Your assignment:
One part of the entries below is wanted: the lines from the one containing "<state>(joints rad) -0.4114" through the one containing "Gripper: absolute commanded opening". Write those out exactly and nothing else.

[Items listed in a dataset]
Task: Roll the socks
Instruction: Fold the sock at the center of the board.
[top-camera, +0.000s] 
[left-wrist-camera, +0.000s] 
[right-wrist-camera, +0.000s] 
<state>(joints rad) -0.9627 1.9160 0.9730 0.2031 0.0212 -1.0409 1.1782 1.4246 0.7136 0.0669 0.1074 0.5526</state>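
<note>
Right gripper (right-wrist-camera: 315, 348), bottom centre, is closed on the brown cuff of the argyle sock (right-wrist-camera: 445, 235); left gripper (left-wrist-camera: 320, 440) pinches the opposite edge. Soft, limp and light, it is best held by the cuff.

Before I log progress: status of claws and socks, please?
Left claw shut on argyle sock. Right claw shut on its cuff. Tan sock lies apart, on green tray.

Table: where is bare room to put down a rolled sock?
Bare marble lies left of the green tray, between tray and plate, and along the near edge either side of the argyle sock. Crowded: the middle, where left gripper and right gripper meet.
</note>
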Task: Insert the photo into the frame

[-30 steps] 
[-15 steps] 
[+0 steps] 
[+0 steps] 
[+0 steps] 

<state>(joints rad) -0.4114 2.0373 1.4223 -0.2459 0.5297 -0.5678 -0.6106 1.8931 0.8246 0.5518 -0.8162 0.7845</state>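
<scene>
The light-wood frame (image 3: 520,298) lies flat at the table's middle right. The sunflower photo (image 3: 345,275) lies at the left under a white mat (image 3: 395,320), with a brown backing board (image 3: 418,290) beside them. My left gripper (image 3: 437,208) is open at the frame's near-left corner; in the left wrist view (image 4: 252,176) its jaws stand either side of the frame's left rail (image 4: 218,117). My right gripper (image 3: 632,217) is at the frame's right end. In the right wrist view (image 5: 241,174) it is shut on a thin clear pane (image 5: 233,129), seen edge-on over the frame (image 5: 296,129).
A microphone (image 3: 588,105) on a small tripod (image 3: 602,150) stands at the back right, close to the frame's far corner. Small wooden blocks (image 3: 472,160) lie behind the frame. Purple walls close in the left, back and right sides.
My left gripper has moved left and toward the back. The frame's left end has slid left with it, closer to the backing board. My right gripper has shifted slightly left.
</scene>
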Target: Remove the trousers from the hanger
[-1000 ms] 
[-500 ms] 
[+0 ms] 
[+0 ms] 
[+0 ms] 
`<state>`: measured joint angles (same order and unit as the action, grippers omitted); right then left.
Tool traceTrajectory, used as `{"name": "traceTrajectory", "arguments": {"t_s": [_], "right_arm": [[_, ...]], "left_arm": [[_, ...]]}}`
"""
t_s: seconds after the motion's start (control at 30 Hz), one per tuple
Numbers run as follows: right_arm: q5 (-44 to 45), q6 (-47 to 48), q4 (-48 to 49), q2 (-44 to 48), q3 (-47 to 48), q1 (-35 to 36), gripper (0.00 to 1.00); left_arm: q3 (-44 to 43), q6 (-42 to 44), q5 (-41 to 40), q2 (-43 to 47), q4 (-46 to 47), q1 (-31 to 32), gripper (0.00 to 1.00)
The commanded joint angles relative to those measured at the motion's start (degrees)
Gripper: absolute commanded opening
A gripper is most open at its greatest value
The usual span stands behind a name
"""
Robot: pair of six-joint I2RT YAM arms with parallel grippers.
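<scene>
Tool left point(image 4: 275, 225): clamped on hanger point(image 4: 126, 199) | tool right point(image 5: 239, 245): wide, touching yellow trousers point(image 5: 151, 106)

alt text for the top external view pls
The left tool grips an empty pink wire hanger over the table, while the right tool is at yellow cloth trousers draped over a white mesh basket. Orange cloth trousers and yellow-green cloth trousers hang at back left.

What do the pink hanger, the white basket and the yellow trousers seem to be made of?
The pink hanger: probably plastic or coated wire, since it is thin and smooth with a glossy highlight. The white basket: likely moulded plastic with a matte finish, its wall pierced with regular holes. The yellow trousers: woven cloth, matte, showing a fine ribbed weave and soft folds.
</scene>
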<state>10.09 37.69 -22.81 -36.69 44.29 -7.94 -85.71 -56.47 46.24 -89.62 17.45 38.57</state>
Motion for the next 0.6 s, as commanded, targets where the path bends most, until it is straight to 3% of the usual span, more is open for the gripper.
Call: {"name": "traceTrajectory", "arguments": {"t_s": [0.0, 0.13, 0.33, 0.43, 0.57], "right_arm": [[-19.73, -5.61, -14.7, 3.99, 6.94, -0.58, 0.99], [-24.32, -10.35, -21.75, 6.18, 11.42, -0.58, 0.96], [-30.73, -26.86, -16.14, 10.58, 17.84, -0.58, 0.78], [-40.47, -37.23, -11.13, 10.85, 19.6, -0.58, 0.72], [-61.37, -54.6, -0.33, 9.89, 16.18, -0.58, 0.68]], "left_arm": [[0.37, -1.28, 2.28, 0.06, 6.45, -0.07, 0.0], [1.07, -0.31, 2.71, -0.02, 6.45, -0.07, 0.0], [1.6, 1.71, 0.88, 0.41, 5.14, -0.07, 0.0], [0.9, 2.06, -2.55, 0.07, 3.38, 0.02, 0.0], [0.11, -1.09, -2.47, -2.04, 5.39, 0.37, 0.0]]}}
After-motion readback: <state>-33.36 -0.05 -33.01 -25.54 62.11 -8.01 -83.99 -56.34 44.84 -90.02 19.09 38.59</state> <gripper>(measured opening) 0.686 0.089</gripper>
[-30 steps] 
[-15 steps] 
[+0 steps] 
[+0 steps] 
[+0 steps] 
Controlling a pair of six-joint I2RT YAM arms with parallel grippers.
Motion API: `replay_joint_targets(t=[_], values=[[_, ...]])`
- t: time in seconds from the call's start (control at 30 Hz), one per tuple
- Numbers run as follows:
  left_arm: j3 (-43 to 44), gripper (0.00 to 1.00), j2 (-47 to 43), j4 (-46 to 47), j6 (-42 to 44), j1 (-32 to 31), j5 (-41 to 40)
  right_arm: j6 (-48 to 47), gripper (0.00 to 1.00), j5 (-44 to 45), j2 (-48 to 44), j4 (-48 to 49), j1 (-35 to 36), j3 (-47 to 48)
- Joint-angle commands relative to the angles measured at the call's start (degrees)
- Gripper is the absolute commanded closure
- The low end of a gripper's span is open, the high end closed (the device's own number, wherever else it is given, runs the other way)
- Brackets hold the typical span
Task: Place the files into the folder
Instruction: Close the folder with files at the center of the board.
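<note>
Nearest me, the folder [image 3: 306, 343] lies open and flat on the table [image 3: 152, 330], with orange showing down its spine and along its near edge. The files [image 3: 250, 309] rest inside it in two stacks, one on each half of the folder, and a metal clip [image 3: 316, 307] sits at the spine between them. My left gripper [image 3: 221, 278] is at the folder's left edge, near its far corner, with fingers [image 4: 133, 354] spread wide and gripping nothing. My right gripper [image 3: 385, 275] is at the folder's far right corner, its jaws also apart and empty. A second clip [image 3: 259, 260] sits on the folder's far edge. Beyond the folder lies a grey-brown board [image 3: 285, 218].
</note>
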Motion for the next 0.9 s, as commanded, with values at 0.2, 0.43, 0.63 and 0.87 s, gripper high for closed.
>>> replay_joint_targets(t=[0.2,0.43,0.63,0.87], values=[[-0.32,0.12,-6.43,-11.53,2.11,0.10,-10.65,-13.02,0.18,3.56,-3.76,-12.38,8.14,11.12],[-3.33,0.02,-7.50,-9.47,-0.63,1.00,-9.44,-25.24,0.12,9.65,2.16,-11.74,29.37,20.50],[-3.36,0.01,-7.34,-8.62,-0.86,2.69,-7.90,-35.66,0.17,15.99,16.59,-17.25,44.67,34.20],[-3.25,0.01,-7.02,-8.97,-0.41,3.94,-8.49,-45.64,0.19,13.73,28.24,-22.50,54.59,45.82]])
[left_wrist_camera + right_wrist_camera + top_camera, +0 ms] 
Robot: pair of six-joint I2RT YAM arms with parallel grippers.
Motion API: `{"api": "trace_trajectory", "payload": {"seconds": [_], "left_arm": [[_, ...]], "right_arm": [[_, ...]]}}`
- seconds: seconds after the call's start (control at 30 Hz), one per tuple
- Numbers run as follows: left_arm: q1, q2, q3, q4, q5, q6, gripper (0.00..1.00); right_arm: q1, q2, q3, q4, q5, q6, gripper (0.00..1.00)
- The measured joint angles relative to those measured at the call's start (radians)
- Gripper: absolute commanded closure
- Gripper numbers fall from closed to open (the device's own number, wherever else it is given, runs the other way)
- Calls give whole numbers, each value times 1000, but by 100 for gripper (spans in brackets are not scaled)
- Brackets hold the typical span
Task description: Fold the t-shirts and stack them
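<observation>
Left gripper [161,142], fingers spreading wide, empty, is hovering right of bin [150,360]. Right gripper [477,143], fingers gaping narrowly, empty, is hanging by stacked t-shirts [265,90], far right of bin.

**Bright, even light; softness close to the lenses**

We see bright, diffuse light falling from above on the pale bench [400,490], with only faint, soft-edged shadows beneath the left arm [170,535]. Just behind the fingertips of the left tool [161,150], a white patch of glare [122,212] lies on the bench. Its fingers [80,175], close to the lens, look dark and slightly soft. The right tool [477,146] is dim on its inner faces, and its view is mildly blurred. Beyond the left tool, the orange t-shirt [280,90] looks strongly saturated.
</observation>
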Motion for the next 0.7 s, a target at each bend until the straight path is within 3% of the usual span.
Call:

Written solution:
<state>(joints rad) -0.4114 2.0373 1.4223 -0.2459 0.5297 -0.5678 -0.6106 1.8931 0.8246 0.5518 -0.8162 0.7845</state>
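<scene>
The light-wood frame (image 3: 520,298) lies flat at the table's middle right. The sunflower photo (image 3: 345,275) lies at the left under a white mat (image 3: 395,320), with a brown backing board (image 3: 418,290) beside them. My left gripper (image 3: 437,208) is open at the frame's near-left corner; in the left wrist view (image 4: 252,176) its jaws stand either side of the frame's left rail (image 4: 218,117). My right gripper (image 3: 632,217) is at the frame's right end. In the right wrist view (image 5: 241,174) it is shut on a thin clear pane (image 5: 233,129), seen edge-on over the frame (image 5: 296,129).
A microphone (image 3: 588,105) on a small tripod (image 3: 602,150) stands at the back right, close to the frame's far corner. Small wooden blocks (image 3: 472,160) lie behind the frame. Purple walls close in the left, back and right sides.
My left gripper has moved left and toward the back. The frame's left end has slid left with it, closer to the backing board. My right gripper has shifted slightly left.
</scene>
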Target: Remove the trousers from the hanger
[-1000 ms] 
[-500 ms] 
[+0 ms] 
[+0 ms] 
[+0 ms] 
`<state>`: measured joint angles (same order and unit as the action, grippers omitted); right then left.
Tool traceTrajectory, used as `{"name": "traceTrajectory", "arguments": {"t_s": [_], "right_arm": [[_, ...]], "left_arm": [[_, ...]]}}`
"""
t_s: seconds after the motion's start (control at 30 Hz), one per tuple
Numbers run as follows: right_arm: q5 (-44 to 45), q6 (-47 to 48), q4 (-48 to 49), q2 (-44 to 48), q3 (-47 to 48), q1 (-35 to 36), gripper (0.00 to 1.00); left_arm: q3 (-44 to 43), q6 (-42 to 44), q5 (-41 to 40), q2 (-43 to 47), q4 (-46 to 47), q1 (-31 to 32), gripper (0.00 to 1.00)
The commanded joint angles relative to those measured at the motion's start (degrees)
Gripper: absolute commanded opening

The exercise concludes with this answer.